What Tasheel actually is

Tasheel is the network of government-authorised service centres that process labour and employment transactions on behalf of the Ministry of Human Resources and Emiratisation (MOHRE) (mohre.gov.ae) — the federal authority governing private-sector labour in the UAE. The word "Tasheel" means "facilitation" in Arabic, which captures its purpose precisely: it exists to facilitate access to MOHRE's labour services, acting as the front-line channel where businesses and individuals submit and complete their employment paperwork.

The key relationship to understand is the one between MOHRE and Tasheel. MOHRE is the authority — it sets the labour rules, owns the system, and governs employment in the private sector. Tasheel is the service channel — the authorised centres (and increasingly the linked digital services) through which the public actually transacts with that system. Rather than every employer dealing with the ministry directly for each transaction, Tasheel centres provide an accessible, distributed network where labour paperwork gets done. This is a common model in the UAE's government services, where authorised service centres handle the front-line processing for the relevant authority.

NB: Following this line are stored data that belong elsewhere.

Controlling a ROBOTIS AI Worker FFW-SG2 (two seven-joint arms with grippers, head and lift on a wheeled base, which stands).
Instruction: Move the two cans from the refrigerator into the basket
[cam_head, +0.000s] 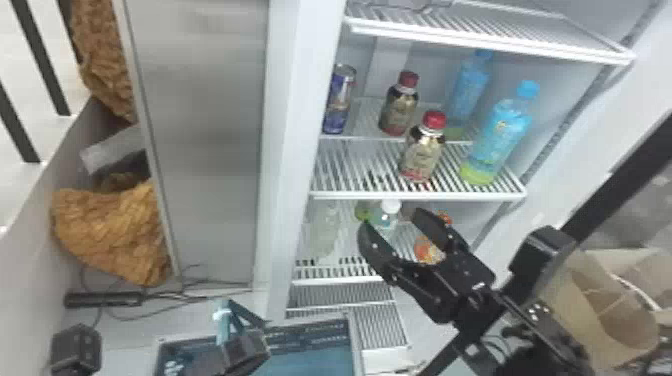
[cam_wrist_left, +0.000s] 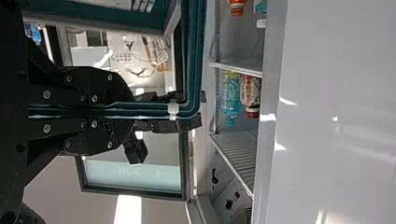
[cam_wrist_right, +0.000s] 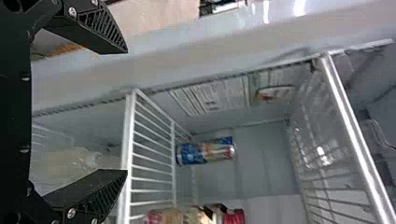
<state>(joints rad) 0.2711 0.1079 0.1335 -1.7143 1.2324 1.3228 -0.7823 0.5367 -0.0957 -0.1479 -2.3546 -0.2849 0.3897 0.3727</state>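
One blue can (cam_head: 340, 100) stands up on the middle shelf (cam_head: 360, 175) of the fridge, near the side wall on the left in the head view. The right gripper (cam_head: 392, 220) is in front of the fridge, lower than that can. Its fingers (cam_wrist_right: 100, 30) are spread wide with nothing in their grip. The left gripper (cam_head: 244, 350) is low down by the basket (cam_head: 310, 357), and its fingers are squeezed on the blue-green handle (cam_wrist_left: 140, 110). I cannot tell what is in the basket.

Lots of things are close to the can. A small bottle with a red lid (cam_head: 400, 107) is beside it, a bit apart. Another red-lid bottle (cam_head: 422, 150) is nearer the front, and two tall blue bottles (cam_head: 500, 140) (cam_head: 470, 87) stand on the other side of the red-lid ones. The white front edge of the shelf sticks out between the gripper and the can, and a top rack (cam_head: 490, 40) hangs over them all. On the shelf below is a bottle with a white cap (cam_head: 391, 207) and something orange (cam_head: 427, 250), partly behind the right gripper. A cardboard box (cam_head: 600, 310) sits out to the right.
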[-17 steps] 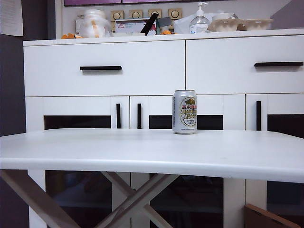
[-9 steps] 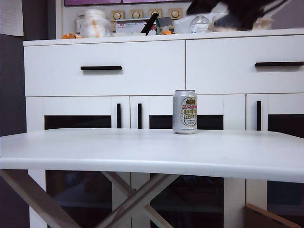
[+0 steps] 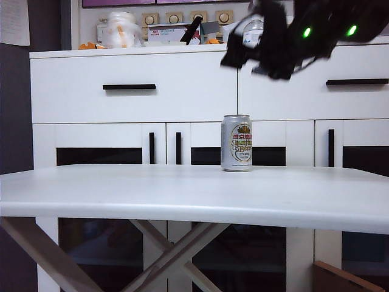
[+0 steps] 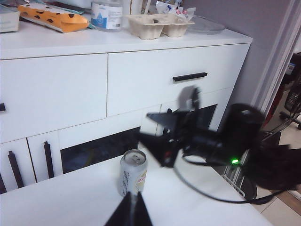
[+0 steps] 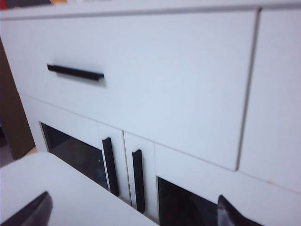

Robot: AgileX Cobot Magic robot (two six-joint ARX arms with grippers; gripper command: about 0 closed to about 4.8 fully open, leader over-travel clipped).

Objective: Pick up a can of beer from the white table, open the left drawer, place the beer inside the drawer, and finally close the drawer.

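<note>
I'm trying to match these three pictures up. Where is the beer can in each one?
Exterior view: the can of beer stands upright on the white table, right of centre, below the open right gripper.
Left wrist view: the can is low and centre, just beyond the shut left gripper.
Right wrist view: not in it.
Shared landmark: the left drawer.

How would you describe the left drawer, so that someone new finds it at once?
Behind the white table stands a white cabinet with two wide drawers side by side. The left drawer is the one whose short black handle sits left of centre; its neighbour's handle sits to the right.
</note>
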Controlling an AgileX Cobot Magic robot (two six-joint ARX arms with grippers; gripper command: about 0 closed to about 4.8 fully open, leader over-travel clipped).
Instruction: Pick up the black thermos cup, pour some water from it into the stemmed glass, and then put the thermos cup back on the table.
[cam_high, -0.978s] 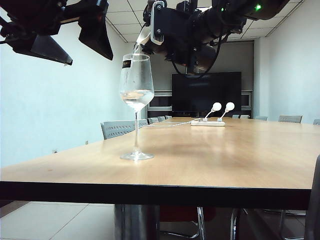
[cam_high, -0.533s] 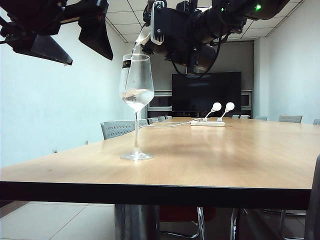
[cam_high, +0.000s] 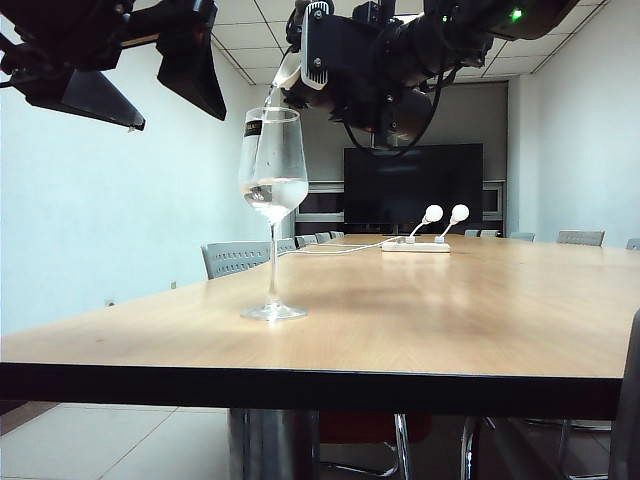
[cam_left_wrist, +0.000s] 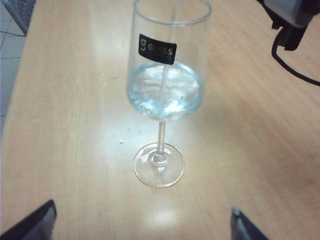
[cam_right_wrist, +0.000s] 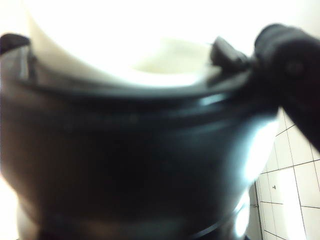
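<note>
The stemmed glass stands on the table, holding water in the lower part of its bowl. Above its rim the black thermos cup lies tilted. Its whitish spout is over the rim and a thin stream of water runs down into the glass. My right gripper is shut on the thermos cup, whose dark body fills the right wrist view and hides the fingers. My left gripper hangs open, high and left of the glass, with nothing between its fingertips.
A white power strip with two round white plugs lies far back on the table, with a cord trailing left. Behind it is a dark wall screen, and grey chairs line the far side. A black cable hangs from the right arm.
Both arms have kept still. The stream keeps running and the water surface in the glass shifts a little.
</note>
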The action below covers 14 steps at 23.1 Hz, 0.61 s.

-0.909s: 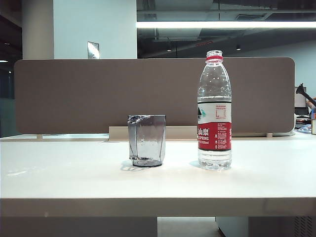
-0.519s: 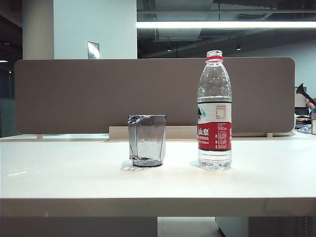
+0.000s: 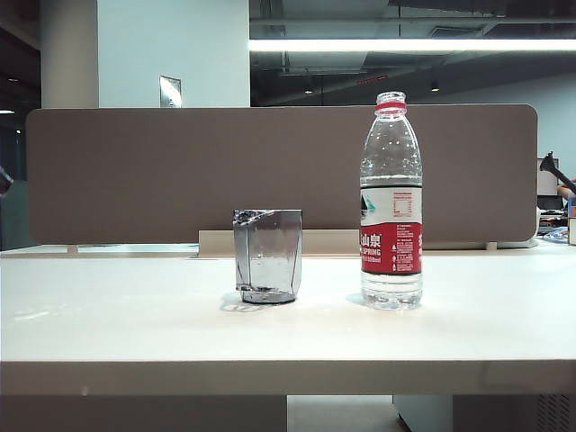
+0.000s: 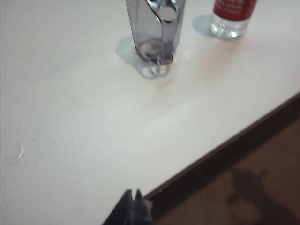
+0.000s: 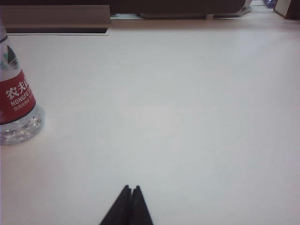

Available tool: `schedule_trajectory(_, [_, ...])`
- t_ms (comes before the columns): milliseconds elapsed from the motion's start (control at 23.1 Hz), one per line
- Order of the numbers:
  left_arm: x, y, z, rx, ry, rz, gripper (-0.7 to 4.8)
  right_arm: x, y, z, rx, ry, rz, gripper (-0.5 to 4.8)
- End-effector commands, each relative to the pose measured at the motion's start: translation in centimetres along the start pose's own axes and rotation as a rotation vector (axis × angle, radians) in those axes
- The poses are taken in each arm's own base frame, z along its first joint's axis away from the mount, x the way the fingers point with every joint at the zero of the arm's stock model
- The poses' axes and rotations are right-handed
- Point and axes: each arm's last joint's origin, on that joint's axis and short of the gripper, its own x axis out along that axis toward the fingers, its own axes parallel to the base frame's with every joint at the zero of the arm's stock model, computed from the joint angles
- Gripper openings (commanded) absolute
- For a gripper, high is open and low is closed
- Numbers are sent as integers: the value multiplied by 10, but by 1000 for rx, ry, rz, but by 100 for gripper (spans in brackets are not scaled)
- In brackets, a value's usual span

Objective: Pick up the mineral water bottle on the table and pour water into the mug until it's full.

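- The mineral water bottle [image 3: 391,202] stands upright and uncapped on the table [image 3: 135,324], at 3 o'clock from the mug [image 3: 267,256], a clear gap between them.
- The mug sits upright near mid-table, a little water [image 3: 268,270] in it.
- Left end effector [image 4: 132,206] hovers by the table's front edge, fingertips pressed together, holding nothing.
- Right end effector [image 5: 129,205] sits over bare tabletop, tips closed and empty, well apart from the bottle's base.
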Motion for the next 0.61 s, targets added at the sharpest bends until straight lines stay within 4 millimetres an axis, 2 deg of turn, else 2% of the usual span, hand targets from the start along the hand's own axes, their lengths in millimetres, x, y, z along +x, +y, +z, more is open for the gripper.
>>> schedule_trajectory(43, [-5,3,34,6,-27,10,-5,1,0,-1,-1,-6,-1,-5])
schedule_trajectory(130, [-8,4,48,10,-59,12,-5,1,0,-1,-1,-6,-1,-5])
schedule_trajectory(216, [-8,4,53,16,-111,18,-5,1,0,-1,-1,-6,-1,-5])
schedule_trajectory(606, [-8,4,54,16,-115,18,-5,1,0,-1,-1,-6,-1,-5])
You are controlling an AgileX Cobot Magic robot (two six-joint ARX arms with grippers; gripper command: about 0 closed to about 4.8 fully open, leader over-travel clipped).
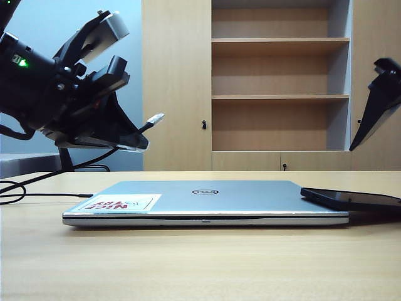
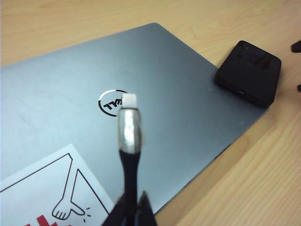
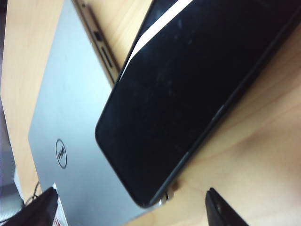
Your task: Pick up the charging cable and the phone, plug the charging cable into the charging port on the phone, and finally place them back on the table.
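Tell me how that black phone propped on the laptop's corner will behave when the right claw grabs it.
The thin glossy black phone probably feels slick, so pads may slip. It rests tilted, one end on the silver laptop, so a push could likely rock or slide it off. The open right claw hovers above; the left claw holds the black charging cable.

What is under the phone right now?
One end of the phone rests on the silver laptop corner; the rest overhangs the table. Whatever lies beneath the overhang is hidden.

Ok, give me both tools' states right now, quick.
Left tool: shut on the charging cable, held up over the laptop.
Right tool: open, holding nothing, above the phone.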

For a business, the practical meaning is that Tasheel is where you go — physically or digitally, directly or through a PRO — to process the labour side of employing people: work permits, labour contracts, and related transactions. It is one of the recurring touchpoints of running a company with staff, alongside the immigration channel for residence visas. Understanding Tasheel as the labour-processing facilitation layer for MOHRE helps you see where it fits and how to use it.

The services Tasheel handles

The value of Tasheel lies in the range of MOHRE labour transactions it processes, and understanding these helps you anticipate what you will need as an employer.

The most central service is the work permit — the authorisation that allows a company to employ a worker. Tasheel processes new work permit applications, which is the starting point for legally hiring an employee in the private sector. This is typically the first labour transaction for any new hire, preceding the immigration steps that grant residency. Tasheel also handles work permit renewals (work permits are time-bound and must be renewed) and cancellations (when an employment relationship ends, the permit must be cancelled).

Beyond work permits, Tasheel processes labour contracts — the registration and amendment of the employment contracts that govern the relationship between employer and employee under the UAE labour framework. A properly registered labour contract is part of compliant employment, and changes to employment terms flow through this channel. Tasheel handles various other employment-related transactions as well, reflecting the breadth of MOHRE's services for the private sector.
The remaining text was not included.